We also investigated whether age-related changes in the above mechanisms alter leptin, glucose and PYY’s ability to synergize in suppressing feeding. To investigate how ageing, as an internal deterioration process, affects structural and/or electrophysiological properties of POMC and NPY neurons, we assessed the accumulation of DNA damage foci in the nuclei of both NPY and POMC neurons at 12 months of age compared to 2 months of age. We observed accumulation of DNA damage foci in NPY as well as in POMC neurons at 12 months of age.

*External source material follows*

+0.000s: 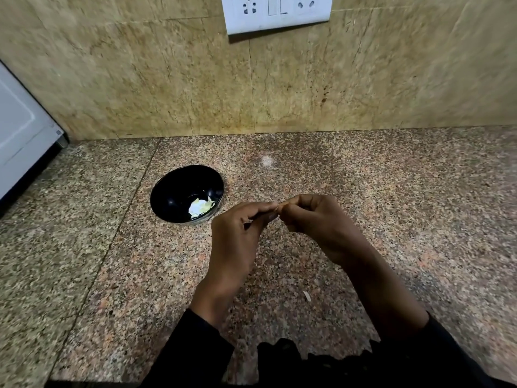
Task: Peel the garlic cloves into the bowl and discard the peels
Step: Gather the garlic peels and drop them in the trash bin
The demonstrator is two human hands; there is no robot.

Key finding 2H: Mitochondrial function in POMC neurons is a new integration point for nutrient and hormone signals coming from the periphery to the hypothalamus.

Inactivation of a key mitochondrial factor, namely AIF (apoptosis inducing factor, which is essential for the assembly and stability of the complex I in the electron transport chain), resulted in improved insulin sensitivity after high fat diet feeding by improved suppression of hepatic glucose production. The observed hepatic response to insulin is very likely mediated by AMPK signalling. We wanted to answer questions on how gut peptide signalling interacted with macronutrient depletion at the level of the hindbrain and what was the hindbrain synergistic action of ghrelin and specific macronutrient depletion on feeding behaviour.

Key Finding 2I: Glucose sensing is impaired in AIF-deficient POMC neurons, whereas responsiveness to oleic acid is increased under high fat diet conditions.

As POMC neurons are critical targets for the integration of fuel sensing signals such as glucose and free fatty acids, we further studied the POMC neuron electrophysiology responses to specific nutrients on a cellular level. We detected that glucose sensing was impaired in AIF-deficient POMC neurons. At the same time, we observed that AIF-deficient POMC neurons showed an increased responsiveness to oleic acid under high fat diet conditions, suggesting that the pre-existing glucose sensing impairment protects POMC neurons in terms of fatty acid sensing after a diet switch.

Key Finding 2J: Lack of AIF protects against the deleterious effects of high fat diet, and mitochondria can act as central sites for integration of multiple homeostasis signals.

Defining the functionality of AIF-deficient POMC neurons by characterizing the electrophysiological response and analysing mitochondria density and shape, as well as cristae morphology electron-microscopically, under normal chow and high fat diet conditions, we saw that lack of AIF resulted in hyperpolarization, reduced firing and mitochondrial elongation in POMC neurons of animals fed a normal chow diet. The absence of any metabolic phenotype suggested that the POMC neurons remained responsive to nutrient and hormonal signals under these conditions. High fat diet feeding profoundly affected firing of wild type POMC neurons, together with changes in mitochondria and cristae shape, and reduced endoplasmic-mitochondria contacts. Most importantly, AIF-deficient POMC neurons had improved firing and all measured mitochondria parameters were comparable to the wild-type, normal chow diet situation.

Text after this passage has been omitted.